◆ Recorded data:
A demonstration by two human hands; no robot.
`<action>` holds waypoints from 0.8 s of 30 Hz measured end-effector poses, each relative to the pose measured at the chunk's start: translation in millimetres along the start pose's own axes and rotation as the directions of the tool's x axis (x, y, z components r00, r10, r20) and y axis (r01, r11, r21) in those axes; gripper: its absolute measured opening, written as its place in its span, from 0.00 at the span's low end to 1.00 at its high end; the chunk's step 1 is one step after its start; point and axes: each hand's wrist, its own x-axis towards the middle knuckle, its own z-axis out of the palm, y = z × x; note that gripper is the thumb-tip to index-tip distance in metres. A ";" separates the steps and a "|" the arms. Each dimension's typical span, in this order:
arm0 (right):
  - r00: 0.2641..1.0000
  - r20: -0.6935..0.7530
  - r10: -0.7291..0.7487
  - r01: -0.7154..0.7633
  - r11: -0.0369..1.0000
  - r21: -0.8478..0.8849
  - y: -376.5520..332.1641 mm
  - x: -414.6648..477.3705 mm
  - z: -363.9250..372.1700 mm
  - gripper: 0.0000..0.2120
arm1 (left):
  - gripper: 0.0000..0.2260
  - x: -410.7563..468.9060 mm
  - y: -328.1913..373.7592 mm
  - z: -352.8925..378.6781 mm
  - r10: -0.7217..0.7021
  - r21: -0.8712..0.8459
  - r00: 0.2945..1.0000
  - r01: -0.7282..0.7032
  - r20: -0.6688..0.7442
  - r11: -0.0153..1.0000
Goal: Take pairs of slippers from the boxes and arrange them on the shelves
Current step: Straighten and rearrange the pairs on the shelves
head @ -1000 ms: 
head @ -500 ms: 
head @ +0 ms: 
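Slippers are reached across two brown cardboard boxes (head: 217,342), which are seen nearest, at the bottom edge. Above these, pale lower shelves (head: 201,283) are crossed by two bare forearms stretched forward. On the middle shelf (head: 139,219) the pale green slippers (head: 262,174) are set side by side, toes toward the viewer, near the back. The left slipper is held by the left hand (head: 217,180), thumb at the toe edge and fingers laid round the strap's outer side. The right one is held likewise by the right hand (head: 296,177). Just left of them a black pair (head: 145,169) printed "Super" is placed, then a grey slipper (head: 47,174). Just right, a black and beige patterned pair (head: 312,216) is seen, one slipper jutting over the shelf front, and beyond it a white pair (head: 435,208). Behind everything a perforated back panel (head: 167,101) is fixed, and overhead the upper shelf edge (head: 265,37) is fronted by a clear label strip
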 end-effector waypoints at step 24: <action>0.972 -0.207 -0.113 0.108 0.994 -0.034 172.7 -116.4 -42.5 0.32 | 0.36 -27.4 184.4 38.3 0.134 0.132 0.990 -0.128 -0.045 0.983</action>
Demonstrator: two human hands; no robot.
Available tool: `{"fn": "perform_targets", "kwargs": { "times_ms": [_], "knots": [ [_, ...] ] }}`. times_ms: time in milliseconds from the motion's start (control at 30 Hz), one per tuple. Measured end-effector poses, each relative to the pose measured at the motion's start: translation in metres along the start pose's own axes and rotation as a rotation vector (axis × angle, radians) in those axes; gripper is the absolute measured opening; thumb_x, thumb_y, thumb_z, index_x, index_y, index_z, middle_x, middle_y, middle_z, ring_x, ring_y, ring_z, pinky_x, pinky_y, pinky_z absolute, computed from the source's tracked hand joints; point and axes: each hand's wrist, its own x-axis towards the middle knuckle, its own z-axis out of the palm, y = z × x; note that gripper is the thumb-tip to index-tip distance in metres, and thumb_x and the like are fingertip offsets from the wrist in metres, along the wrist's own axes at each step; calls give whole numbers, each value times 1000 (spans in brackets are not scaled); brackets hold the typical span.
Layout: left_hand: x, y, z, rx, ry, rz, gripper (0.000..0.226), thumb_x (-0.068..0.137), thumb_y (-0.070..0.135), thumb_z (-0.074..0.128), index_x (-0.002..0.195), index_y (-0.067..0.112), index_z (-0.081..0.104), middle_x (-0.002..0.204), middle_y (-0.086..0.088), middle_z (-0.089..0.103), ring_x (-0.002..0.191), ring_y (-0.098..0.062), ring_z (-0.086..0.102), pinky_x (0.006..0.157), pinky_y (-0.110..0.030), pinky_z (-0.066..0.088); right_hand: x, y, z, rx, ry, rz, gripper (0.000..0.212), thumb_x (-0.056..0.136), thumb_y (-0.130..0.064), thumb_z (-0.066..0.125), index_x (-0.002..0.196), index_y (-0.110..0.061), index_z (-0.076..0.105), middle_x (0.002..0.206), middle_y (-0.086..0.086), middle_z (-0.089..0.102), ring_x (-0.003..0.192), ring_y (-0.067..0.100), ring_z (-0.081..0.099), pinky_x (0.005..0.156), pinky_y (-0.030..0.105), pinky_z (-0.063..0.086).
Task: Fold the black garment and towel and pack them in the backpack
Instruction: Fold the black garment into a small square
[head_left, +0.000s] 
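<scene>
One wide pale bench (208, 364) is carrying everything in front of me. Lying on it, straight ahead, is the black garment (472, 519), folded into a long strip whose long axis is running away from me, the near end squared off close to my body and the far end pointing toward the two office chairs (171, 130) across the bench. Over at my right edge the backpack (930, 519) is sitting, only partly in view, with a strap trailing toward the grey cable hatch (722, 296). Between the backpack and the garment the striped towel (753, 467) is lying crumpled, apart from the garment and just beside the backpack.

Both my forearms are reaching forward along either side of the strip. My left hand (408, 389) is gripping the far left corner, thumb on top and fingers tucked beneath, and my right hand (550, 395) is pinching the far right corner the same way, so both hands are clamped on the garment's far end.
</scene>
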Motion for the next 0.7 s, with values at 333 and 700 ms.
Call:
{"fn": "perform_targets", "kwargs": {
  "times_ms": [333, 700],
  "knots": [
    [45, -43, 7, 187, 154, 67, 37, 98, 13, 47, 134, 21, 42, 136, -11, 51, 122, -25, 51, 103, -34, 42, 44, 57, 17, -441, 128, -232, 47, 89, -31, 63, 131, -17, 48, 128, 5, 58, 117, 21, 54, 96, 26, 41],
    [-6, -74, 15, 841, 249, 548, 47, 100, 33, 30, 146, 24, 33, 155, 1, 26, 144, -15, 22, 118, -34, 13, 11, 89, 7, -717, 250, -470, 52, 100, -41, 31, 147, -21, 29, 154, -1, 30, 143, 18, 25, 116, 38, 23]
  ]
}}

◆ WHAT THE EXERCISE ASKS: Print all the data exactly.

◆ EXERCISE SOLUTION:
A demonstration by two human hands; no robot.
`<action>` holds waypoints from 0.8 s of 30 Hz measured end-effector poses, each relative to the pose measured at the chunk's start: translation in millimetres along the start pose's own axes and rotation as the directions of the tool's x axis (x, y, z components r00, r10, r20) and y axis (r01, r11, r21) in those axes; gripper: its absolute measured opening, written as its place in its span, from 0.00 at the span's low end to 1.00 at its high end; the chunk's step 1 is one step after its start; point and axes: each hand's wrist, its own x-axis towards the middle knuckle, its own z-axis out of the palm, y = z × x; note that gripper is the thumb-tip to index-tip distance in metres. A ";" separates the steps and a "|" the arms. Each dimension's typical span, in this order:
arm0 (right):
  - r00: 0.2641..1.0000
  - r20: -0.6935..0.7530
  - r10: -0.7291..0.7487
  - r01: -0.7154..0.7633
  - r11: -0.0369..1.0000
  - r21: -0.8478..0.8849
  - y: -376.5520..332.1641 mm
  - x: -414.6648..477.3705 mm
  - z: -363.9250..372.1700 mm
  - gripper: 0.0000..0.2120
arm1 (left):
  - gripper: 0.0000..0.2260
  - x: -410.7563..468.9060 mm
  - y: -328.1913..373.7592 mm
  - z: -352.8925..378.6781 mm
  - r10: -0.7217..0.7021
  - r21: -0.8712..0.8459
  - r00: 0.2945..1.0000
  - r01: -0.7282..0.7032
  - r20: -0.6688..0.7442
  - r11: -0.0153..1.0000
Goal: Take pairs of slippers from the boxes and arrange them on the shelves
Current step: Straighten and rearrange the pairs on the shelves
head @ -1000 ms: 
head @ -500 ms: 
head @ +0 ms: 
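Slippers are reached across two brown cardboard boxes (head: 217,342), which are seen nearest, at the bottom edge. Above these, pale lower shelves (head: 201,283) are crossed by two bare forearms stretched forward. On the middle shelf (head: 139,219) the pale green slippers (head: 262,174) are set side by side, toes toward the viewer, near the back. The left slipper is held by the left hand (head: 217,180), thumb at the toe edge and fingers laid round the strap's outer side. The right one is held likewise by the right hand (head: 296,177). Just left of them a black pair (head: 145,169) printed "Super" is placed, then a grey slipper (head: 47,174). Just right, a black and beige patterned pair (head: 312,216) is seen, one slipper jutting over the shelf front, and beyond it a white pair (head: 435,208). Behind everything a perforated back panel (head: 167,101) is fixed, and overhead the upper shelf edge (head: 265,37) is fronted by a clear label strip
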 end-effector waypoints at step 24: <action>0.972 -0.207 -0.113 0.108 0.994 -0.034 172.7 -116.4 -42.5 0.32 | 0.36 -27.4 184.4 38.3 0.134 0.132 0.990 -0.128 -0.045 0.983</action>
Demonstrator: two human hands; no robot.
Available tool: `{"fn": "perform_targets", "kwargs": { "times_ms": [_], "knots": [ [_, ...] ] }}`. times_ms: time in milliseconds from the motion's start (control at 30 Hz), one per tuple. Measured end-effector poses, each relative to the pose measured at the motion's start: translation in metres along the start pose's own axes and rotation as a rotation vector (axis × angle, radians) in those axes; gripper is the absolute measured opening; thumb_x, thumb_y, thumb_z, index_x, index_y, index_z, middle_x, middle_y, middle_z, ring_x, ring_y, ring_z, pinky_x, pinky_y, pinky_z absolute, computed from the source's tracked hand joints; point and axes: each hand's wrist, its own x-axis towards the middle knuckle, its own z-axis out of the palm, y = z × x; note that gripper is the thumb-tip to index-tip distance in metres, and thumb_x and the like are fingertip offsets from the wrist in metres, along the wrist's own axes at each step; calls give whole numbers, each value times 1000 (spans in brackets are not scaled); brackets hold the typical span.
Layout: left_hand: x, y, z, rx, ry, rz, gripper (0.000..0.226), thumb_x (-0.068..0.137), thumb_y (-0.070..0.135), thumb_z (-0.074..0.128), index_x (-0.002..0.195), index_y (-0.067..0.112), index_z (-0.081..0.104), middle_x (-0.002..0.204), middle_y (-0.086..0.088), middle_z (-0.089..0.103), ring_x (-0.002..0.191), ring_y (-0.098..0.062), ring_z (-0.086..0.102), pinky_x (0.006..0.157), pinky_y (-0.110..0.030), pinky_z (-0.066..0.088); right_hand: x, y, z, rx, ry, rz, gripper (0.000..0.212), thumb_x (-0.056..0.136), thumb_y (-0.130..0.064), thumb_z (-0.066..0.125), index_x (-0.002..0.196), index_y (-0.110..0.061), index_z (-0.076..0.105), middle_x (0.002..0.206), middle_y (-0.086..0.086), middle_z (-0.089..0.102), ring_x (-0.003..0.192), ring_y (-0.067..0.100), ring_z (-0.081..0.099), pinky_x (0.005..0.156), pinky_y (-0.030..0.105), pinky_z (-0.063..0.086).
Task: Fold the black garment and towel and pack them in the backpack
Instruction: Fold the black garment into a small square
[head_left, +0.000s] 
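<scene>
One wide pale bench (208, 364) is carrying everything in front of me. Lying on it, straight ahead, is the black garment (472, 519), folded into a long strip whose long axis is running away from me, the near end squared off close to my body and the far end pointing toward the two office chairs (171, 130) across the bench. Over at my right edge the backpack (930, 519) is sitting, only partly in view, with a strap trailing toward the grey cable hatch (722, 296). Between the backpack and the garment the striped towel (753, 467) is lying crumpled, apart from the garment and just beside the backpack.

Both my forearms are reaching forward along either side of the strip. My left hand (408, 389) is gripping the far left corner, thumb on top and fingers tucked beneath, and my right hand (550, 395) is pinching the far right corner the same way, so both hands are clamped on the garment's far end.
</scene>
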Motion for the next 0.7 s, with values at 333 and 700 ms.
Call:
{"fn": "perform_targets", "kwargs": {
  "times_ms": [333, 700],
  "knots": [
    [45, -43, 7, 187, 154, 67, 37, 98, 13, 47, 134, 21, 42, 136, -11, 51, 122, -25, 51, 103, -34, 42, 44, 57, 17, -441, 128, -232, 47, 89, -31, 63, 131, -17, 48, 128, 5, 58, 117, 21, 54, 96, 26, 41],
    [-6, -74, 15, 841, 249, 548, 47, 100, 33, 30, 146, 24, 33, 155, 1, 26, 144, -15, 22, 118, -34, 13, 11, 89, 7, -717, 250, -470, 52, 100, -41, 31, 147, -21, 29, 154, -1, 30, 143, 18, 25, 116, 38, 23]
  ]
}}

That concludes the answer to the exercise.